Work instruction —
Pull every "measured" line out of the data below.

Data records section start

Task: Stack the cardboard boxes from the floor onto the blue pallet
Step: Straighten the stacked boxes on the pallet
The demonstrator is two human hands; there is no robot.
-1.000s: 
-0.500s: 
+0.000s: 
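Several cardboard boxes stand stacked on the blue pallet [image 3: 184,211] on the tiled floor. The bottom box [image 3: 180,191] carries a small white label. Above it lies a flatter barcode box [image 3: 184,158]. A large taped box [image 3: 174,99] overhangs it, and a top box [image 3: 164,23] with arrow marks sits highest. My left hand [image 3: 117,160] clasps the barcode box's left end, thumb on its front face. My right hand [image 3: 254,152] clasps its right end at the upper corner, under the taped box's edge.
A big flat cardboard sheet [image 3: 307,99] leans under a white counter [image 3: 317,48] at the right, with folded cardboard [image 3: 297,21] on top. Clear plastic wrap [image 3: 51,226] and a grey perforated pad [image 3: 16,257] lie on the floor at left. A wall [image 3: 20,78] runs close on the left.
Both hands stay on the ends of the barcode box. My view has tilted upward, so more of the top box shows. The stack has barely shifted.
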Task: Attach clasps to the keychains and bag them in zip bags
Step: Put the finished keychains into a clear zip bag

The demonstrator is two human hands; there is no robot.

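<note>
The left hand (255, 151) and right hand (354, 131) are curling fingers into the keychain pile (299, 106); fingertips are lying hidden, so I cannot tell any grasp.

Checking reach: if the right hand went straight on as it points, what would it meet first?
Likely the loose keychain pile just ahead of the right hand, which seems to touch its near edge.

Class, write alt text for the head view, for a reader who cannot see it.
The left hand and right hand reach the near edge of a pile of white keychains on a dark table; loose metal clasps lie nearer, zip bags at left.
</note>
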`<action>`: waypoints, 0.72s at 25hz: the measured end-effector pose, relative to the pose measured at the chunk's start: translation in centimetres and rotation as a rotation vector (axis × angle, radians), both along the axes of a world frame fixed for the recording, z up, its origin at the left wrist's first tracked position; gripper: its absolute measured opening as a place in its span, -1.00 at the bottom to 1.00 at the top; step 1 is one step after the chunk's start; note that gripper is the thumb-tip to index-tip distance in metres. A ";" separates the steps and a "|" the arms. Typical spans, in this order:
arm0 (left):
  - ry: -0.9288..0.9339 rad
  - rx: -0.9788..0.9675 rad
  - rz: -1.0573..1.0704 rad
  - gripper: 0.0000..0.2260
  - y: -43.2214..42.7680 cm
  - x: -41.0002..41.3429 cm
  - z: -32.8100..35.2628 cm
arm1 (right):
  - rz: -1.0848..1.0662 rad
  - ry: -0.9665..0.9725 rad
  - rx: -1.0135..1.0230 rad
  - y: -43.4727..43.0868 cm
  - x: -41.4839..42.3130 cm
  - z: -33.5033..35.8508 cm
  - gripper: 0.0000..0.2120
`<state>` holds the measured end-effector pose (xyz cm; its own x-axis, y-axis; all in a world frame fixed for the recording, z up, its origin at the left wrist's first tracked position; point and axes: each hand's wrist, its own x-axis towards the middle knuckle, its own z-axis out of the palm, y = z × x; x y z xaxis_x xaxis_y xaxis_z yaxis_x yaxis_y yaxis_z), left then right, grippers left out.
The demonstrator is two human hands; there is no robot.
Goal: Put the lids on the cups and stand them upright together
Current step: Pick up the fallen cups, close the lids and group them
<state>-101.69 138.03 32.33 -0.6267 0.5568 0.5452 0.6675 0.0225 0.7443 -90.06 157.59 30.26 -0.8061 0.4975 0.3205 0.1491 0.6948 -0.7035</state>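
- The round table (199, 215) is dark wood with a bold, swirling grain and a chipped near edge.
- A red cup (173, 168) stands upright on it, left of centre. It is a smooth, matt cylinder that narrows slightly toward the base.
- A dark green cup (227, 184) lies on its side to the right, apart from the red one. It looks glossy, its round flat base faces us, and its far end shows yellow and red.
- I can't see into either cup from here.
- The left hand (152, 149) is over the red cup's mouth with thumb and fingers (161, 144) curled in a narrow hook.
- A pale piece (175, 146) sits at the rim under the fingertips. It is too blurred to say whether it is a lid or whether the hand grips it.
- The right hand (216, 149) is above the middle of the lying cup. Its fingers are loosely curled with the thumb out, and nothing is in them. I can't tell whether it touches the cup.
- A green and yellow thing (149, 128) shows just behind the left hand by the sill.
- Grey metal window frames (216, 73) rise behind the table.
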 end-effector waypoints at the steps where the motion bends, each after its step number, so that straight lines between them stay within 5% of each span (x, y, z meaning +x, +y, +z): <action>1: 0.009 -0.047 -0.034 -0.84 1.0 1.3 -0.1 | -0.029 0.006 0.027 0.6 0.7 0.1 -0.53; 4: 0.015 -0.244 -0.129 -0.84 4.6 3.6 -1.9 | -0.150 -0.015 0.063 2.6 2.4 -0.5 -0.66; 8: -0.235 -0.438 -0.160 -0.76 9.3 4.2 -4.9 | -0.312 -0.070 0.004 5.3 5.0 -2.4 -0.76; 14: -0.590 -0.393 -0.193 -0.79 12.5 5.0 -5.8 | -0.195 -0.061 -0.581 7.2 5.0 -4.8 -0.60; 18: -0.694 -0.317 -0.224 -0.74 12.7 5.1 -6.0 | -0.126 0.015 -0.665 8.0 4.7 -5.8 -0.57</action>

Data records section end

Worked solution —
`<action>`: waypoints, 0.72s at 25hz: the measured end-effector pose, relative to the pose measured at the chunk's start: translation in centimetres and rotation as a rotation vector (axis × angle, radians), both along the axes of a world frame fixed for the recording, z up, its origin at the left wrist's first tracked position; gripper: its absolute measured opening as a place in its span, -1.00 at the bottom to 1.00 at the top; step 1 is one step after the chunk's start; note that gripper is the thumb-tip to index-tip distance in metres. A ";" separates the steps and a "|" the arms. Typical spans, in this order:
`<state>` holds the measured end-effector pose (xyz cm; its own x-axis, y-axis; all in a world frame fixed for the recording, z up, its origin at the left wrist's first tracked position; point and axes: each hand's wrist, its own x-axis towards the middle knuckle, its own z-axis out of the palm, y = z × x; x y z xaxis_x xaxis_y xaxis_z yaxis_x yaxis_y yaxis_z), left then right, grippers left out.

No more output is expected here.